Vocês também alegam que não foi respeitado o prazo do término de apresentação de emendas na Comissão Especial de Desenvolvimento Nacional (CEDN)…

Estamos alegando isso também. Normalmente, a matéria chega, vai às comissões determinadas. Nesse caso, essa matéria deveria ir à Comissão de Ciência e Tecnologia, à Comissão de Assuntos Econômicas e à de Constituição e Justiça. O que eles fizeram? Mandaram para uma única comissão, uma comissão especial. Eu não faço parte dessa comissão, para a qual quem indicou os membros foi o presidente do Senado. O presidente é o senador Otto (Alencar, PSD-BA), e o relator o senador Fernando Bezerra (PSB-PE). Eu, como senadora, sequer fiquei sabendo dessa matéria tramitando na comissão, até porque, embora acompanhe tudo, a gente prioriza as discussões das comissões das quais a gente participa. Mas detectamos que nem o prazo de tramitação na comissão eles cumpriram.

Qual a principal argumentação na ação a que vocês deram entrada ontem no Supremo Tribunal Federal?

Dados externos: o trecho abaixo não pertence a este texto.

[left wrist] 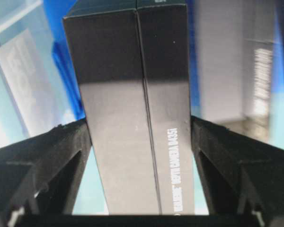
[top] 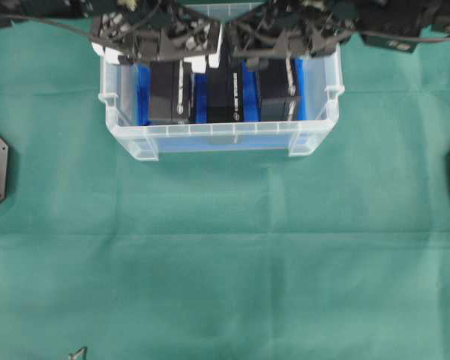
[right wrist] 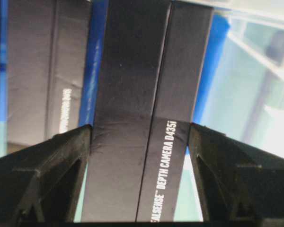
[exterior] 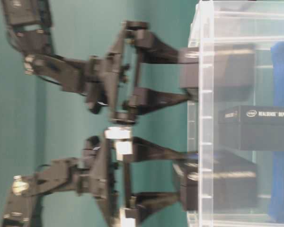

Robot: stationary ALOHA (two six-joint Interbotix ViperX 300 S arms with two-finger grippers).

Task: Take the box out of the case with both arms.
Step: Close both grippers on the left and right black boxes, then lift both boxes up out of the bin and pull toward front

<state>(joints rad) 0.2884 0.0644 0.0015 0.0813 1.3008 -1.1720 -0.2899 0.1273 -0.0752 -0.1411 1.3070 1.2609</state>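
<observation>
So, the whole thing was laid out on a green cloth [top: 225,262], with the case [top: 217,139] parked on it. Three black cardboard boxes were stood on edge inside the case, over its blue liner: a left box [left wrist: 128,71], a middle box [top: 225,94] and a right box [right wrist: 132,56]. The left gripper [left wrist: 139,130] was reached down into the case and clamped on the left box, pads pressed to both broad faces. The right gripper [right wrist: 139,130] was clamped the same way on the right box. The cartons were judged stiff, light and a bit slick, so a squeeze across the flat faces was reckoned safest, and a straight lift clear of the case walls was advised.
</observation>
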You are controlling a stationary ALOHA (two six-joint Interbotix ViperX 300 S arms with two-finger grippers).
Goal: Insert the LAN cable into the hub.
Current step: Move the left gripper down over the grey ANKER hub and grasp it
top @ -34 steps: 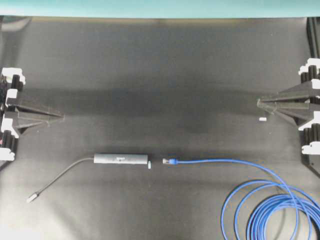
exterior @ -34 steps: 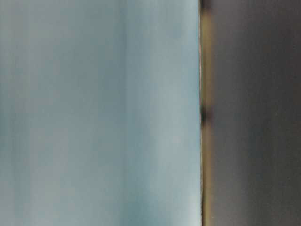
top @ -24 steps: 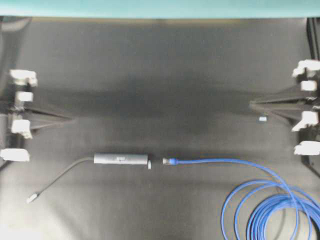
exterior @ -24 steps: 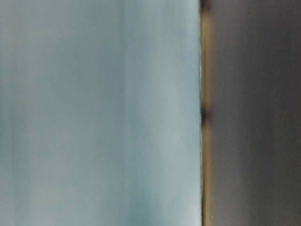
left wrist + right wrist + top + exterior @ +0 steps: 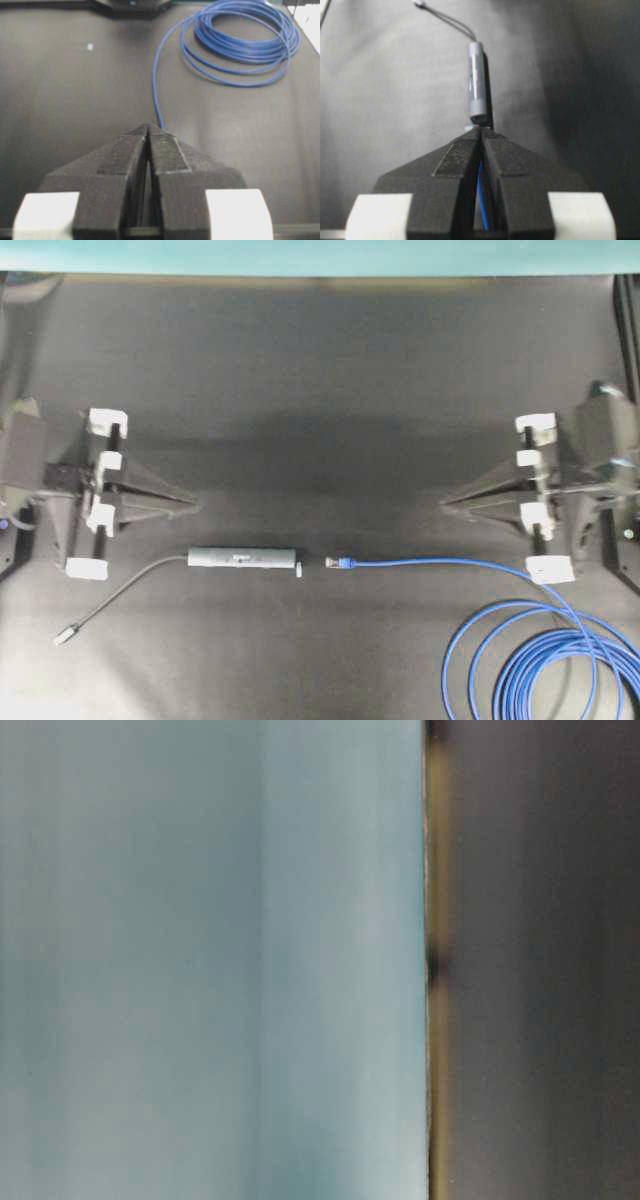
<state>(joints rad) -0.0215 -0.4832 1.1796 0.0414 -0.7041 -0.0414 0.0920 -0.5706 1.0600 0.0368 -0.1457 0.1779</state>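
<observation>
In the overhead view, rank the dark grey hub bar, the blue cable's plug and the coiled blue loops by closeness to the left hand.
From the left hand, shut:
1. Dark grey hub bar, just below its tip.
2. Blue cable's plug, centre, past the hub.
3. Coiled blue loops, far bottom right.

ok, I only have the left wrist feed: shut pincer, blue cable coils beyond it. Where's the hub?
Observer: The overhead view shows the hub lying flat, just below and right of the left pincer. Nothing touches it.
Operator: Plugged in?
Observer: No. The plug of the LAN cable lies in line with the hub's right end, with a small gap between them.
Operator: Right pincer?
Observer: The right pincer is shut and holds nothing. In the overhead view its tip points toward the middle, just above the cable's straight run.
</observation>
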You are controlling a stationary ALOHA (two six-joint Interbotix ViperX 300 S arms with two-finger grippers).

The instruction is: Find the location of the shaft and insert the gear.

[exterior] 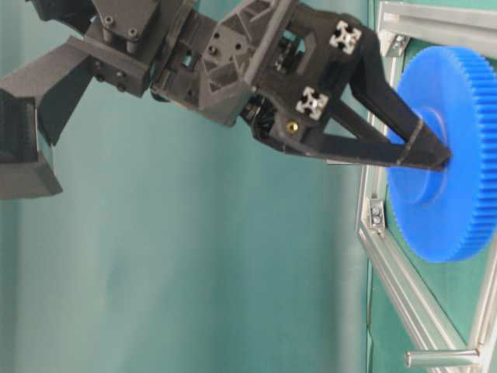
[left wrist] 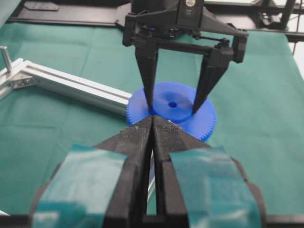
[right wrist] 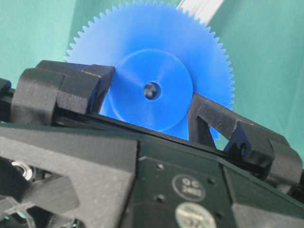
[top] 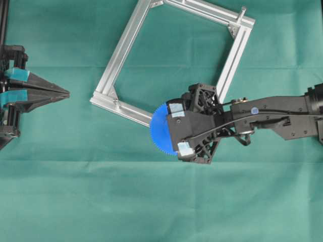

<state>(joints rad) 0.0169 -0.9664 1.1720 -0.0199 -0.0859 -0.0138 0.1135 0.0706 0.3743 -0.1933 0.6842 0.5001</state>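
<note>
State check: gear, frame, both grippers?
gear: flat, gripped by its raised hub, overlapping the frame's lower corner.
aluminium frame: flat on the cloth, upright peg at the far corner.
right gripper: jaws closed on the hub.
left gripper: jaws shut, empty, apart.

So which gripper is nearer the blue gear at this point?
Right. The right gripper has its fingers on either side of the gear's raised hub, at the frame's lower corner. The left gripper sits shut at the table's left edge, well clear.
</note>
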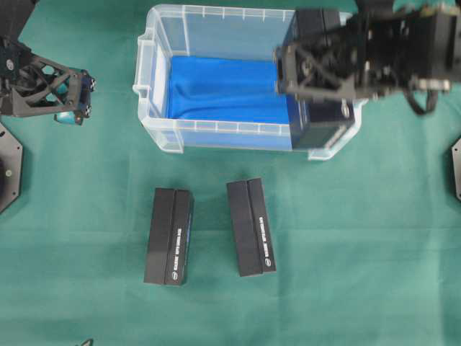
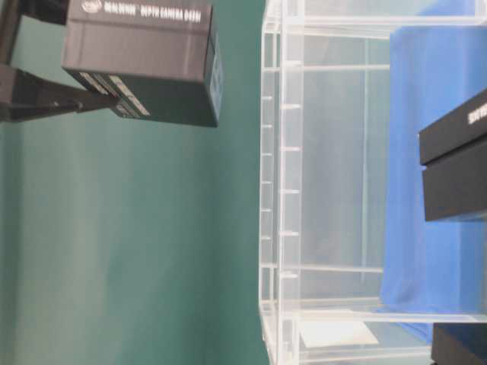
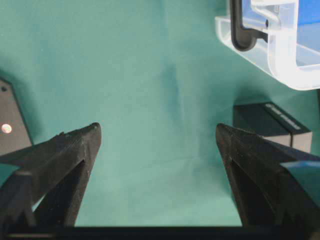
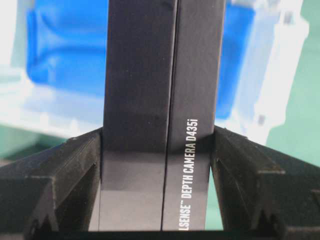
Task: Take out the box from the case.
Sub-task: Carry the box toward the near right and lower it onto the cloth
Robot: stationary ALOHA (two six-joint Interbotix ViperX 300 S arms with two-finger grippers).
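Observation:
The case (image 1: 155, 43) is a clear plastic bin with a blue lining (image 1: 223, 90), standing at the back middle of the green table. My right gripper (image 1: 317, 72) is shut on a black box (image 1: 320, 122) printed "DEPTH CAMERA D435i", held on end above the case's right end. In the right wrist view the box (image 4: 160, 100) fills the gap between both fingers, with the case (image 4: 265, 100) blurred beneath. The table-level view shows the box (image 2: 144, 61) well clear of the case rim (image 2: 278, 190). My left gripper (image 1: 72, 101) hangs open and empty left of the case.
Two more black boxes (image 1: 169, 236) (image 1: 251, 227) lie side by side on the cloth in front of the case. The left wrist view shows one of them (image 3: 272, 125) past the open fingers, and the case's corner handle (image 3: 280, 55) at upper right.

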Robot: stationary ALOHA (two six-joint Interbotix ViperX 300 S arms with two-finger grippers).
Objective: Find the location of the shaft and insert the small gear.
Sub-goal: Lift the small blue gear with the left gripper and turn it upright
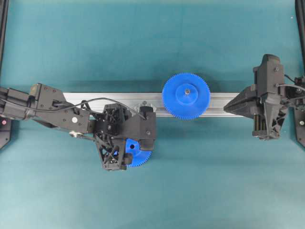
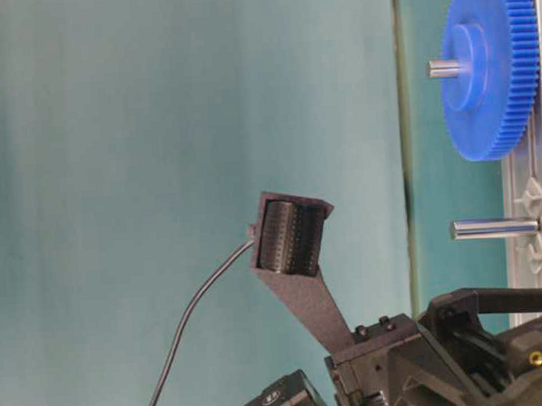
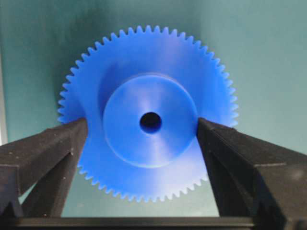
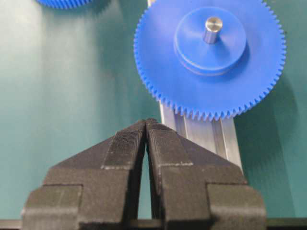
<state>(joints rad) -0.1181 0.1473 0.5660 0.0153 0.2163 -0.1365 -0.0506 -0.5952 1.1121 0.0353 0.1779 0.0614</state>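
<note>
Straddling the small gear (image 3: 148, 120), the spread left hand (image 3: 144, 132) must next pinch its hub; right hand (image 4: 145, 125) pressed together.

Legible text, labels, brands, numbers, signs: none. The gears, rail, arms and worktop show no readable marking in any view. A small round emblem on a dark arm housing at the bottom edge of the table-level view is too small to read.
</note>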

É um mandado de segurança exatamente debatendo isso. Que a matéria foi votada às pressas sem sequer passar por um debate com os senadores.

Não existe o temor de que o Supremo manifeste o entendimento de que não vai interferir no Legislativo, como é comum?

Não dá para a gente prever qual será a postura do Supremo, porque ora eles falam isso, ora cancelam votações na Câmara e no Senado. Isso é muito relativo.

O senador Renan está liderando esse processo a favor das teles?

Não sei se está liderando. Só sei que está nas mãos dele, do presidente Renan, cumprir o regimento e a Constituição e portanto não enviar a matéria para a sanção do Planalto, porque sobre ela existe um requerimento de recurso solicitando um debate no Plenário. Até ontem o Senado não tinha enviado a matéria para a sanção.

Suponhamos que o projeto seja sancionado. Que medidas podem ser adotadas?

Aí caberá uma ADIn, uma ação direta de inconstitucionalidade. E aí não seremos só nós, a OAB entrará também. Isso é muito grave. Desmoraliza esse governo, que faz tanta economia, corta tanto do povo, e dá um presentinho desse às teles. Veja bem, estão querendo livrar as operadoras de multa dizendo que elas vão investir em infraestrutura. Até agora não investiram, como vão investir daqui para a frente? As telefônicas são as campeãs de reclamação. O povo reclama, elas são multadas e nunca pagam um centavo da multa.

Por que o governo está com tanta pressa?

Acho que está com pressa porque não sei se eles se sustentam. Isso (a matéria das teles) faz parte do pacote, assim como trabalhar imediatamente a reforma trabalhista também. O governo está na corda bamba e a única forma que vê para se segurar é adquirir a confiança dessa parte do capital.